I was, at first, sorry that I will not be reading New Times again. I have enjoyed many articles. Of course, I can't be sure they weren't lies or foolishness, too. On second thought, I'm sorry that I ever read your paper.
I implore you not to make homeless people the butt of future jokes. Avoid ridiculing crippled children, endangered animals and senior citizens as well. (Didn't your mother ever mention this to you?)
Name withheld by request
A Friend Lost
There is something that has been sorely lost within American society, and that is compassion and respect for life. Anyone who knew Dana Wells ("For Reasons Unknown," David Holthouse, February 11) personally knows that Dana never looked for trouble and would never start a confrontation.
I have driven past the corner where Dana lost his life many times, trying to figure out why and how this tragedy happened. You just do not take that corner at the speed he did for the hell of it.
I am very disgusted at how the police handled this case; it was with clear prejudice. I am also very disgusted with the bands and former friends who turned their backs on Gloria Cavalera and her family shortly after the death of Dana. What the hell were you people thinking? You all turned your backs on Gloria when this family needed time to pull together.
In addition, I am so very disgusted with the two survivors who were in the car that night. Your friend died and you capitalized off of his death! Could you not have even sent Gloria a card? Flowers? Could you not spare a buck for one rose? How dare you? The way you two handled yourselves obviously shows that there is more to speak of, and your present story lacks any credibility, not only to Arizona but also to the world. After all, your actions are all documented. I sincerely hope that there can be a change of heart, and you can "speak the truth."
To those bands and former friends that turned their backs on Gloria and her family, I think that an apology is long overdue. I am sure you all know the number. And to those who knew Dana, I urge you to e-mail, fax and mail in your opinion to New Times. The legal system has to feel the pressure of the media and public opinion in order to keep this case alive and very well-known.
My name is Mark Corona, and I was quoted in the "For Reasons Unknown" article. I would like to say to the person who wrote the letter to the editor titled "Grave Injustice" (Letters, April 1) that if the article did seem one-sided, it was only because the other parties involved did not have enough confidence in the story they came up with to tell it. They were all contacted to give their side of the story, but never responded.
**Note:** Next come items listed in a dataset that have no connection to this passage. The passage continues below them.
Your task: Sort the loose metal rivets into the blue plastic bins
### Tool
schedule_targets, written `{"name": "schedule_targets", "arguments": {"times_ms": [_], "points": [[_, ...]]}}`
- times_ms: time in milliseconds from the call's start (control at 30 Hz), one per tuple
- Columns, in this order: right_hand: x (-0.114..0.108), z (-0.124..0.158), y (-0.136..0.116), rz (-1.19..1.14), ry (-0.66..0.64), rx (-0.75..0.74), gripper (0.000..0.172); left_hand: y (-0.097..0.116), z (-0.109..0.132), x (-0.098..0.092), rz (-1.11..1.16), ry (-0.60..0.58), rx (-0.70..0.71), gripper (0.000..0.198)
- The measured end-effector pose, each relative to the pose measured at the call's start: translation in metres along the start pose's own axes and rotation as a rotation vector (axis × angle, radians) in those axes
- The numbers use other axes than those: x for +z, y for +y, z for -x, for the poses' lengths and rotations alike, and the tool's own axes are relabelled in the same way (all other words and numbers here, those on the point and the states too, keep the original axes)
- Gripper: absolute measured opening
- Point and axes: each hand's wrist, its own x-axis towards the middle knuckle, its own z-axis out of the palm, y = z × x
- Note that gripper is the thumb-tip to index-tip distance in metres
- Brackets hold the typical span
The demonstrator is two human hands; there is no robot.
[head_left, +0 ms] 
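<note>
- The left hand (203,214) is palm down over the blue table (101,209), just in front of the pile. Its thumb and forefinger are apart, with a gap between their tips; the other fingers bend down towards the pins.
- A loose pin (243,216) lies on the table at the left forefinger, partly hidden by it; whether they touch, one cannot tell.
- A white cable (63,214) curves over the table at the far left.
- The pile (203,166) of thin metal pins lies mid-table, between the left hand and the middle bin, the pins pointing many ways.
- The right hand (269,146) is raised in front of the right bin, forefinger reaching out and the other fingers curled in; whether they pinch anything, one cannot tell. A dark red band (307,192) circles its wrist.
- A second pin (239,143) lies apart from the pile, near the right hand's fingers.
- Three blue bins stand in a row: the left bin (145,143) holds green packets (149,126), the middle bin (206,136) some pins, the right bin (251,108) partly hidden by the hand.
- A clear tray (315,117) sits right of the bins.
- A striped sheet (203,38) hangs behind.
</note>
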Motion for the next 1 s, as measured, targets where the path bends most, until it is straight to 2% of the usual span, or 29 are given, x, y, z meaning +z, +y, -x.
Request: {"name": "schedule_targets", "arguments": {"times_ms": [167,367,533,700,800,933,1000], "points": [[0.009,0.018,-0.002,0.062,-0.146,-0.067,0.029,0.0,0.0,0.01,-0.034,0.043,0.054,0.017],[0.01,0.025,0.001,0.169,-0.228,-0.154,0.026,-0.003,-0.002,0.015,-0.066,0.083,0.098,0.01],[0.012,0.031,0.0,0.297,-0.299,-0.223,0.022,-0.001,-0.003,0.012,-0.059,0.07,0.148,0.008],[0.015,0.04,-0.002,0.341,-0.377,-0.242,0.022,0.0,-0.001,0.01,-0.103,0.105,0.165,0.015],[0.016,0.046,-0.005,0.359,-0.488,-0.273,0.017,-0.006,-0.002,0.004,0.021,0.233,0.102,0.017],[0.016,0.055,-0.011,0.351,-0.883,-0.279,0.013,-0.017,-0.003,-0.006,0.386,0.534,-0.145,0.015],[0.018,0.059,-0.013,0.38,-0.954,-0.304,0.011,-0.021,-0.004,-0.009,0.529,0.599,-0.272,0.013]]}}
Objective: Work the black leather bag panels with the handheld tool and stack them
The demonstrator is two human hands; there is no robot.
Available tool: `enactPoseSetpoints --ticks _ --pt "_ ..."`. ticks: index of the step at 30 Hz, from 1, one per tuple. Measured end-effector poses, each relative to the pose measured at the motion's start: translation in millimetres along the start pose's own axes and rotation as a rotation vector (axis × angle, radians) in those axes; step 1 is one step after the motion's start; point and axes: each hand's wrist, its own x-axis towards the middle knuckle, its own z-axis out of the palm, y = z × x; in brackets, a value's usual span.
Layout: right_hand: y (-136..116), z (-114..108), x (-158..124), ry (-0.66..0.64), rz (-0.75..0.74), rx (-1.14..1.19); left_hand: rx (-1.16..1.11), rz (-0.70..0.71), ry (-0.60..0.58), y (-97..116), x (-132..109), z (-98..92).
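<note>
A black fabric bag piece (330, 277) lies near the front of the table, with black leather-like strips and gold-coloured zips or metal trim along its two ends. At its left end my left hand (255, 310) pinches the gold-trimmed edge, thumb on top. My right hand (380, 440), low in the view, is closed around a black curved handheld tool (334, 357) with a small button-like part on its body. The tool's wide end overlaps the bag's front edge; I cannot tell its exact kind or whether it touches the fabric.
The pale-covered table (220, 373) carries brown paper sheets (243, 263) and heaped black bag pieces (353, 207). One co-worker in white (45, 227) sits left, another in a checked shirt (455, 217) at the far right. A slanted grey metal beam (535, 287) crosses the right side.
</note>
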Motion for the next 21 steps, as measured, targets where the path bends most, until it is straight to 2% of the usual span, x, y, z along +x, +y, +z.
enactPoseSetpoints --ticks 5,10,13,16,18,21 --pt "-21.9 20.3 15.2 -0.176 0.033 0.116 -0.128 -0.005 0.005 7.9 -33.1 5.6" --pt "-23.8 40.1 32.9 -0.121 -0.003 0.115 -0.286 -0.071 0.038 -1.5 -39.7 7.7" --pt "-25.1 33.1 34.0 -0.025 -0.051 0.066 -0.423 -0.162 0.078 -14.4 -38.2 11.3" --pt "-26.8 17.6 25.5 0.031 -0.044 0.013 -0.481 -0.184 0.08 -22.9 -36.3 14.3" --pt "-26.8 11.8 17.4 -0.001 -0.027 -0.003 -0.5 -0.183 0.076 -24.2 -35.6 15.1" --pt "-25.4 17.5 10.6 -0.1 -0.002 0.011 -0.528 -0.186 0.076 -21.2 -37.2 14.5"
No one accused Shawn and Miles of killing Dana. The only reason they feel threatened is because they don't believe their own story. What could be the "right" reason for not talking, or hiding the truth of a fatal accident? Money? That's what it seems like to me. Dana's blood-alcohol level was below the legal limit. As far as smoking pot causing the accident, you must not have known Dana like you thought you did. And I don't see how trying to find out what happened to your son is so vengeful; all that is expected is the truth. And as far as the passengers undergoing serious trauma, they will experience a serious trauma on Judgment Day. To the author of the letter: How do you expect anyone to take you seriously when you withhold your name? Get the courage, stand by your story, print your name.
Remains of the Day
Some commentary is warranted on Michael Kiefer's April 1 article "A Grave Error." His statement that "every time you stick a shovel in the ground, you run the risk of being an accidental archaeologist" should be clarified. Southwestern archaeologists know that prehistoric and historic sites are clustered resources. Some areas have concentrations of significant sites, and some areas have few or no prehistoric or historic resources. Human burials are more problematic; they can occur anywhere, but again, that does not mean that they occur everywhere. Property owners, developers, land speculators and investors and agencies can contact the Arizona State Museum (Tucson), the Arizona State Historic Preservation Office (Phoenix) or the Museum of Northern Arizona (Flagstaff) to learn about their potential for finding a site during construction. For a modest fee, private archaeological research firms also will assist concerned landowners. A little due diligence will save time and money.
Kiefer wrote, ". . . archaeologists who work for other government agencies are wondering how the Bureau of Indian Affairs, of all government entities, got away with such a blatant violation of federal law," then reports that a damage assessment was performed. He continues, "In May 1997 and October 1998, SCIP held meetings with representatives of the various Indian tribes who claim descendance from the Hohokam to brief them on the damage caused by the earth-moving." All the parties involved have discussed what to do next. SCIP is now following procedures.
My experience in Arizona is that no agency in the state of Arizona has clean hands, despite printed protestations like "the rest of us would not do something like this."
The truth of the matter is that humans foul up from time to time. Look into the records of any agency, even those employing archaeologists in the NEPA, NHPA and ARPA processes. You'll find that people make mistakes. Most agencies do take steps not to repeat mistakes. This is the key to the whole issue.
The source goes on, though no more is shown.